Operation Alice Takes Down 370,000+ Dark Web Sites
A Europol-backed, German-led law enforcement operation called Operation Alice has dismantled over 373,000 dark web sites that were advertising child sexual abuse material (CSAM) and cybercrime-as-a-service tools, using a creative honeypot strategy that began by targeting a fraudulent dark web marketplace called “Alice with Violence CP” — a Chinese-national-run scam platform that defrauded would-be CSAM buyers — and turning the investigation into a nearly five-year intelligence-gathering operation that unmasked the identities of 440 customers who attempted to purchase illegal material.
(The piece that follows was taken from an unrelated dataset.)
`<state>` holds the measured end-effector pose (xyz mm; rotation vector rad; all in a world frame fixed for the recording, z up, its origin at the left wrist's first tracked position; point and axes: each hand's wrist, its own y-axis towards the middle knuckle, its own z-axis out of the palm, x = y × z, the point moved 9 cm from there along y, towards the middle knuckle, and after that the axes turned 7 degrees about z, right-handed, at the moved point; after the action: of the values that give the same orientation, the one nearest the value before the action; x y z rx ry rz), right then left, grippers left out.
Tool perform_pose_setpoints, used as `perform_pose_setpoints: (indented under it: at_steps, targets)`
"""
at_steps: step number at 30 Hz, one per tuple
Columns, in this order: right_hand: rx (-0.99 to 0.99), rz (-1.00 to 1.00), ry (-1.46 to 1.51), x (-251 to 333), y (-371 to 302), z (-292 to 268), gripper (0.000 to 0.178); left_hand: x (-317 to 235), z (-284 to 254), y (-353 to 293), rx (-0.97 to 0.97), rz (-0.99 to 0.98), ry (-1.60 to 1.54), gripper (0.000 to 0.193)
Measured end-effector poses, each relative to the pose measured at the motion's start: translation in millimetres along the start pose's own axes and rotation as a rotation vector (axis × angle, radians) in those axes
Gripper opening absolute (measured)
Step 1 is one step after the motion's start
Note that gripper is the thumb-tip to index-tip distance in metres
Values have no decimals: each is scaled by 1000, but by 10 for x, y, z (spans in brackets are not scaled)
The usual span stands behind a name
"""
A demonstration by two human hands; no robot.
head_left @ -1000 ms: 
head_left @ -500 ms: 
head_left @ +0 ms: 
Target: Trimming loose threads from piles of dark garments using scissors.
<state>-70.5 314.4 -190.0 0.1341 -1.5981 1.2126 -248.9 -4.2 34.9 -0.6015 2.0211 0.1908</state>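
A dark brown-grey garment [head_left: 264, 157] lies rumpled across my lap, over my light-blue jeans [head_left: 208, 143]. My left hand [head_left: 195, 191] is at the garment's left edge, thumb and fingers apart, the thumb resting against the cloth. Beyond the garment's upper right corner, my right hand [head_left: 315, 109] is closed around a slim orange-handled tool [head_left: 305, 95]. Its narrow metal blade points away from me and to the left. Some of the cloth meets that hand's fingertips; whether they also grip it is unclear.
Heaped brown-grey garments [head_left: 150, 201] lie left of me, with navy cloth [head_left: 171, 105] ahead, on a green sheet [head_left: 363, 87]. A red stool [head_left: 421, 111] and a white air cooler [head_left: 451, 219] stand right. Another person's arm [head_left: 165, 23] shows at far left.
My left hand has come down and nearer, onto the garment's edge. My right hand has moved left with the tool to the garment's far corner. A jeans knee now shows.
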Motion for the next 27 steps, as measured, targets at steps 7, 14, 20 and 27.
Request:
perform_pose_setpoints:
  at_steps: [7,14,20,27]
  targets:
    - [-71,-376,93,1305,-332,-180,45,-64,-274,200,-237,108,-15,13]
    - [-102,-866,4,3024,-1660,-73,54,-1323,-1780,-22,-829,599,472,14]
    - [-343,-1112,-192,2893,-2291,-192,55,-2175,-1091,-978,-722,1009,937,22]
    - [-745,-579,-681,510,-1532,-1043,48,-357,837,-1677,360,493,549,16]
The operation ran from March 9-19, 2026, and Europol said investigations are actively continuing into more than 100 of the 440 identified individuals, with authorities acting immediately in any case where a child was assessed to be in danger — including a 2023 case in which Bavarian police raided the home of a 31-year-old father who attempted to purchase CSAM and subsequently convicted him. The simultaneous takedown of hundreds of thousands of dark web sites representing the infrastructure underlying both the CSAM and cybercrime-as-a-service marketplaces reflects a maturing law enforcement strategy of using criminal honeypots to map and then disrupt entire illicit ecosystems rather than targeting individual vendors one at a time.